You can find many examples in this paper by Noga Alon, such as the following result of J. Spencer.

Let $v_1,\ldots,v_n$ be $n$ real vectors of length $n$ each, and suppose that the $\ell^\infty$-norm of each $v_i$ is at most $1$. Then there are $\epsilon_1,\ldots,\epsilon_n \in \{−1,1\}$ such that the $\ell^\infty$-norm of the sum $\sum_{i=1}^n \epsilon_i v_i$ is at most $6\sqrt{n}$.

I believe that if you were to investigate this question empirically by generating examples and computationally searching for suitable signs, you would soon encounter instances for which you would be unable (in practice) to achieve the bound guaranteed by Spencer's theorem.

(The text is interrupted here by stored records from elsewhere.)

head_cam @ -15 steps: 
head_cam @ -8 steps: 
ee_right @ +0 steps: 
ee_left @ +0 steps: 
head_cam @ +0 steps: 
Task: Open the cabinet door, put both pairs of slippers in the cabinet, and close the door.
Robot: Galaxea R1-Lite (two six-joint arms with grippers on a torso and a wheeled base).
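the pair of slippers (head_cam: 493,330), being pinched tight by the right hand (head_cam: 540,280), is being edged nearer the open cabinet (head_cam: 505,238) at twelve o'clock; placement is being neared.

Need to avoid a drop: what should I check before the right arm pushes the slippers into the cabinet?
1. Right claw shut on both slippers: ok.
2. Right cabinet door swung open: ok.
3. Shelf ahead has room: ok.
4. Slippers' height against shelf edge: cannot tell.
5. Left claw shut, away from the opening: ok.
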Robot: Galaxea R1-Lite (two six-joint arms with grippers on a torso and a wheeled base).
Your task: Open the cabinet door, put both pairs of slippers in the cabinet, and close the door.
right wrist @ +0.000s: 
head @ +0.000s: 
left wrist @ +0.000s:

Alon speculates that there should exist an efficient algorithm, but as of the time he wrote the paper, no such algorithm was known. [EDIT: This is probably not the best example from Alon's paper to illustrate the point I'm making; see comments below. The Lovász Local Lemma gives better examples; e.g., a $k$-uniform hypergraph in which each edge shares vertices with at most $\sim 2^k\!/e$ other edges admits a 2-coloring with no monochromatic edge, but I doubt that this theorem would have been found empirically. There is now a polynomial time algorithm for finding the coloring, but it is highly sophisticated, and the search for such an algorithm was motivated by the theorem, rather than the other way around. See also this blog post by David Eppstein which summarizes a talk by Noga Alon on this topic.]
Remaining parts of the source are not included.